**To do**
Reproduce the records exactly through the line with "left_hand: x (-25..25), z".

START Source data

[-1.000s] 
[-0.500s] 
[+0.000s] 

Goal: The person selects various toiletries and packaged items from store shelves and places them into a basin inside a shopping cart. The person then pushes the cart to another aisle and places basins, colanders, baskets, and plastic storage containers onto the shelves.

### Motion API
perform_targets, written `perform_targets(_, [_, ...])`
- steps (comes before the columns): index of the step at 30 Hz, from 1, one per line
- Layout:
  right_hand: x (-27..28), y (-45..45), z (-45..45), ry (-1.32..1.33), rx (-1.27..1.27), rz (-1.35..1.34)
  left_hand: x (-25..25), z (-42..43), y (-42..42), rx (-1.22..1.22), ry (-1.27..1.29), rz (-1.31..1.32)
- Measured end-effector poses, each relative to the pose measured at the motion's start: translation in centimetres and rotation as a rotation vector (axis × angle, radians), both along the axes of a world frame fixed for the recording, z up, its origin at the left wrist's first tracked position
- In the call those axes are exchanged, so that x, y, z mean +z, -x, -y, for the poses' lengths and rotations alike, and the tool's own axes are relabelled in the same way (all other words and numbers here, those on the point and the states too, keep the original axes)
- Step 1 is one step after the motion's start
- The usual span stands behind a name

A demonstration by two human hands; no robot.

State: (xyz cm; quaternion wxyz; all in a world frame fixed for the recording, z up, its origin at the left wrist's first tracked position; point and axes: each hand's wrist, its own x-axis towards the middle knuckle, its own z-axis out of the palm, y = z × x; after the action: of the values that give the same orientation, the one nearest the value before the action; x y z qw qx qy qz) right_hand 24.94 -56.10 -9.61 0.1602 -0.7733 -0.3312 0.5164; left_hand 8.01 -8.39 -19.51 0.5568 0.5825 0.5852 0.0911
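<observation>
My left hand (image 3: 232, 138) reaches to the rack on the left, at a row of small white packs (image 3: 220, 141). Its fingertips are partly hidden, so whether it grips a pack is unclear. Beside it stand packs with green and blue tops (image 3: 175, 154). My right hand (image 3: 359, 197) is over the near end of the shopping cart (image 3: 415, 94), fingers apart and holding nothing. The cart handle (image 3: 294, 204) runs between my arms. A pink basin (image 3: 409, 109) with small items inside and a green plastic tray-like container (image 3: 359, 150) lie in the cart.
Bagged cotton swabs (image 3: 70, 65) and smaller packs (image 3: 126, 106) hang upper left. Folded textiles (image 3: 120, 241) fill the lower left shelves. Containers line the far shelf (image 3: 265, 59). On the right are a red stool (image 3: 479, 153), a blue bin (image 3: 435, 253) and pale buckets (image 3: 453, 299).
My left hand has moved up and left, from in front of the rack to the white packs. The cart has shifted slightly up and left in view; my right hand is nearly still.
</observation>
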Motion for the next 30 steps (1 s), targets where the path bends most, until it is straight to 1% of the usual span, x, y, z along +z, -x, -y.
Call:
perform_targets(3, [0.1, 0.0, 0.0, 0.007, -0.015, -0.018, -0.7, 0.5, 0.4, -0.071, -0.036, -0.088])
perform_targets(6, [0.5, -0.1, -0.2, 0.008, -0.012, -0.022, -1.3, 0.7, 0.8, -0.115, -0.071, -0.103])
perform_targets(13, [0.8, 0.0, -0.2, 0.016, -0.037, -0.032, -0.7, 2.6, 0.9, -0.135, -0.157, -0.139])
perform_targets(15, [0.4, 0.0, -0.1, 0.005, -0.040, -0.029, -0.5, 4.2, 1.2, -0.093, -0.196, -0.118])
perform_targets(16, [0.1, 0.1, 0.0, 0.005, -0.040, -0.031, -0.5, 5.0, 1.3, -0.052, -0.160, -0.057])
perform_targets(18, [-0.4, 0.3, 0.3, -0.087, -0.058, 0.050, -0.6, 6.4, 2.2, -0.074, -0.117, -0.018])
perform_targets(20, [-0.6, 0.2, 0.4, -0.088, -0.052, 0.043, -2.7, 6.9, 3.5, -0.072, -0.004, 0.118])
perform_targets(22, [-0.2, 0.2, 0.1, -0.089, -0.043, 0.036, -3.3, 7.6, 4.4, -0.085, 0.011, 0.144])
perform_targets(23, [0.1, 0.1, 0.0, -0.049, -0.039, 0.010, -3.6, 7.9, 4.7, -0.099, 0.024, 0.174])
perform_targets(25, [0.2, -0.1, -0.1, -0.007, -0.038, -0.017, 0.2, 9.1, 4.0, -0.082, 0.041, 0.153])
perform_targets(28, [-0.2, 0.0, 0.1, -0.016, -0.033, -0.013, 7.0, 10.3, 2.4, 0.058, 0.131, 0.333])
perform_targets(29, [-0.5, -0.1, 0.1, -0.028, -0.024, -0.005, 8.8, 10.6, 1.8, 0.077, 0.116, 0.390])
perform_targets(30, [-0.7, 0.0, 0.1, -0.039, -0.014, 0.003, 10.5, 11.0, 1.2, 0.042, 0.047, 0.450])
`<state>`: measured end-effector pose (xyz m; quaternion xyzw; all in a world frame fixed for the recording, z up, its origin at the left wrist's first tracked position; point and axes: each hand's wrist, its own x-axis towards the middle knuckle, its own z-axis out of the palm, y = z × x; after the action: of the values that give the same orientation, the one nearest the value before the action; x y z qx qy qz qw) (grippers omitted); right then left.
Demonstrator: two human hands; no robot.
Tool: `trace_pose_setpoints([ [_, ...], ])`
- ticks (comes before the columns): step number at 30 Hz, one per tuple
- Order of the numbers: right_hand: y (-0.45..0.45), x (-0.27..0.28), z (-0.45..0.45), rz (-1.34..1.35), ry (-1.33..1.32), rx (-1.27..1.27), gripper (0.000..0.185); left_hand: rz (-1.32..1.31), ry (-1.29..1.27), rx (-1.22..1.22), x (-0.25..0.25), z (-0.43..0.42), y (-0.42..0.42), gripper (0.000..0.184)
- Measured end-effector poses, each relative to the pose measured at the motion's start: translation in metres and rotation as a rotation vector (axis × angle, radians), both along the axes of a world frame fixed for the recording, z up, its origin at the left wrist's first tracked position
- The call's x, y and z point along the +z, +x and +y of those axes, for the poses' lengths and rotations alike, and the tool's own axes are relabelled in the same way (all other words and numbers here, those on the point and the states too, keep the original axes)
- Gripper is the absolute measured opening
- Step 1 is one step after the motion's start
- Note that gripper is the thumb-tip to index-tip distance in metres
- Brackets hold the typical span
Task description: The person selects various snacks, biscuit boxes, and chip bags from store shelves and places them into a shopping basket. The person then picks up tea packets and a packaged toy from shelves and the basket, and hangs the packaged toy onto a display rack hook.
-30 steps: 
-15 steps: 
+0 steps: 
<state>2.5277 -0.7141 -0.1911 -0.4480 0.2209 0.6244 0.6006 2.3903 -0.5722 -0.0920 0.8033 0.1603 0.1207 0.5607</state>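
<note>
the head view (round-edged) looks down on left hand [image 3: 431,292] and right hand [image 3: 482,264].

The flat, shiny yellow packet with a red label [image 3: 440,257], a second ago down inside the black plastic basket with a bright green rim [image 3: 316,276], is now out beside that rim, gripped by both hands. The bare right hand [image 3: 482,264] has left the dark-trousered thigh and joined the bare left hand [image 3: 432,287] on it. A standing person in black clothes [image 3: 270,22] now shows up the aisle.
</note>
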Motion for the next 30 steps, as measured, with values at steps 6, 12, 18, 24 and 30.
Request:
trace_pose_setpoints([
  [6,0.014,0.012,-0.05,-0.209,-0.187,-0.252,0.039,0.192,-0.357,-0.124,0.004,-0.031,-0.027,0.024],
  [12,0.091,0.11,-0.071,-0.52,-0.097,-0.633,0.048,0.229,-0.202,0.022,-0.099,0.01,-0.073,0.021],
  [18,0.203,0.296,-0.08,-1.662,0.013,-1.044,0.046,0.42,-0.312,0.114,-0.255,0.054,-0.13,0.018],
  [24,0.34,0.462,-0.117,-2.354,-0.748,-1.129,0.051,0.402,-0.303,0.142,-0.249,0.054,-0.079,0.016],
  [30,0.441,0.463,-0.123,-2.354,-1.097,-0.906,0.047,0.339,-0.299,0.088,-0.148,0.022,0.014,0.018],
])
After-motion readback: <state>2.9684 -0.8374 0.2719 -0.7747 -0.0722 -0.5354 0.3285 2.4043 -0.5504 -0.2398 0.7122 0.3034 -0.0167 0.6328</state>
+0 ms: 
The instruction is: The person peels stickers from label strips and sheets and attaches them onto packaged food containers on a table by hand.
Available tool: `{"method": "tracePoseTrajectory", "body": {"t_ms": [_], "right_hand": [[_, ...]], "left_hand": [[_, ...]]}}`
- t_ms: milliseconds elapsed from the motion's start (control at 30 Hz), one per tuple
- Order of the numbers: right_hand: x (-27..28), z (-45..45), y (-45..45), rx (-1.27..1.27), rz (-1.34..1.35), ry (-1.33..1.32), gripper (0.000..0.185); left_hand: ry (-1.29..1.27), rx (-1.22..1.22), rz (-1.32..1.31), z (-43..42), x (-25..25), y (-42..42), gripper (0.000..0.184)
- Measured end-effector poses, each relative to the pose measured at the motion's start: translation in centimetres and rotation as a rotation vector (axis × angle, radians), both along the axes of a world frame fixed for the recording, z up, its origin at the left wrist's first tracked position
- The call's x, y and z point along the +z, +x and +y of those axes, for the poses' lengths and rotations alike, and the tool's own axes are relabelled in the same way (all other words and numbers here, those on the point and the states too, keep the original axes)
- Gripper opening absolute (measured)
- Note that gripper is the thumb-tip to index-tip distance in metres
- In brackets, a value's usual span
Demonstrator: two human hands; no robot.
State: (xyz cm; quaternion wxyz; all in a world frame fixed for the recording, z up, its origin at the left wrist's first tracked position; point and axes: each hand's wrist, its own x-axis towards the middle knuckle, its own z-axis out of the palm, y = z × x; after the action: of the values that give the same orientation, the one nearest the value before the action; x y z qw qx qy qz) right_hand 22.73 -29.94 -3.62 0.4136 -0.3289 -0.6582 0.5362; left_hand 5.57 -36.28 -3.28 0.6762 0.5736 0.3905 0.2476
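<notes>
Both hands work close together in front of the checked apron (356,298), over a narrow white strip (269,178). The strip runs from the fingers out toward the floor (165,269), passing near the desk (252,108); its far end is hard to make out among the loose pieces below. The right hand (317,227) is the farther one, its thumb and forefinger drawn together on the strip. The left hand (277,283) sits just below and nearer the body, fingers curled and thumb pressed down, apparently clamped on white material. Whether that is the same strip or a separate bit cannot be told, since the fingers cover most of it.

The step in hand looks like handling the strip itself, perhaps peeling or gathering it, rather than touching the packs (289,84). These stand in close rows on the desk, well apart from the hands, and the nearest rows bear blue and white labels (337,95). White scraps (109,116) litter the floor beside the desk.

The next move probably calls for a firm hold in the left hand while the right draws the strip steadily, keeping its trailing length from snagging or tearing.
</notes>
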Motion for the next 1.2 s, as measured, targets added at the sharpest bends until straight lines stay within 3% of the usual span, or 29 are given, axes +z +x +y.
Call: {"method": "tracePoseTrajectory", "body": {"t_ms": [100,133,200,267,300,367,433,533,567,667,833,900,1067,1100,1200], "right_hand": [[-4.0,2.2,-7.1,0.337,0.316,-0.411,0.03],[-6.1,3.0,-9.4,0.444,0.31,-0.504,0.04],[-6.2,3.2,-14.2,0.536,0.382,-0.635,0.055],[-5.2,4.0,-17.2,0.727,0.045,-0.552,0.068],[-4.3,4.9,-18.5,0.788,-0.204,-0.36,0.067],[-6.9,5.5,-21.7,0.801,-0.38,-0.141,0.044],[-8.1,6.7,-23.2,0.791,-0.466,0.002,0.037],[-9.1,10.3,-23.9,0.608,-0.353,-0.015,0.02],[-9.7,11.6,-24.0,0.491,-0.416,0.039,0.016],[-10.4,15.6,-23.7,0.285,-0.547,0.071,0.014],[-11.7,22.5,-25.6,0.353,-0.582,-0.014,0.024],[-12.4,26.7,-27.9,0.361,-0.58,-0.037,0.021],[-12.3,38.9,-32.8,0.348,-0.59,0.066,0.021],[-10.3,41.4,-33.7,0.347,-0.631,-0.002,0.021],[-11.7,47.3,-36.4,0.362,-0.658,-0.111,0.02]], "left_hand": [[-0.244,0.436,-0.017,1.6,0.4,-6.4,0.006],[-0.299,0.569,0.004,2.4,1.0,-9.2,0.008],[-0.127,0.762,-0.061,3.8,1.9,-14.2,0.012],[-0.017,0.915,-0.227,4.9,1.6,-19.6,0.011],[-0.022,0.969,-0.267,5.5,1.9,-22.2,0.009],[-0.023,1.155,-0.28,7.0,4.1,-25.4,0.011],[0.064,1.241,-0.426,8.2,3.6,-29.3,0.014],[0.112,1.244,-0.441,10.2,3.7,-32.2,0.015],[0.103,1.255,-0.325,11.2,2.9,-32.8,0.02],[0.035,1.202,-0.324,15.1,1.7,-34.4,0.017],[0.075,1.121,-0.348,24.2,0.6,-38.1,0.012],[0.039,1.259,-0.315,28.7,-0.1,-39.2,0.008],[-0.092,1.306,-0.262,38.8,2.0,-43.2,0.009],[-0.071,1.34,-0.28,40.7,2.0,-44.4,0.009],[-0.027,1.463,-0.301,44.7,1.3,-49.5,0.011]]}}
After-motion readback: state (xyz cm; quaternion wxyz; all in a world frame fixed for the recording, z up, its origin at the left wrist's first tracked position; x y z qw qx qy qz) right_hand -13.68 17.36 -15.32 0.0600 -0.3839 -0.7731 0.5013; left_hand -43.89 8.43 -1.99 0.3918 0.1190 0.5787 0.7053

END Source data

**Written response**
[-1.000s] 
[-0.500s] 
[+0.000s] 

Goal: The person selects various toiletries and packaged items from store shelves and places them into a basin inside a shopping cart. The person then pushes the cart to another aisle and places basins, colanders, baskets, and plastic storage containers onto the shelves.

### Motion API
perform_targets, written `perform_targets(_, [_, ...])`
- steps (comes before the columns): index of the step at 30 Hz, from 1, one per line
- Layout:
  right_hand: x (-27..28), y (-45..45), z (-45..45), ry (-1.32..1.33), rx (-1.27..1.27), rz (-1.35..1.34)
  left_hand: x (-25..25), z (-42..43), y (-42..42), rx (-1.22..1.22), ry (-1.27..1.29), rz (-1.31..1.32)

There is nothing else to add to the answer.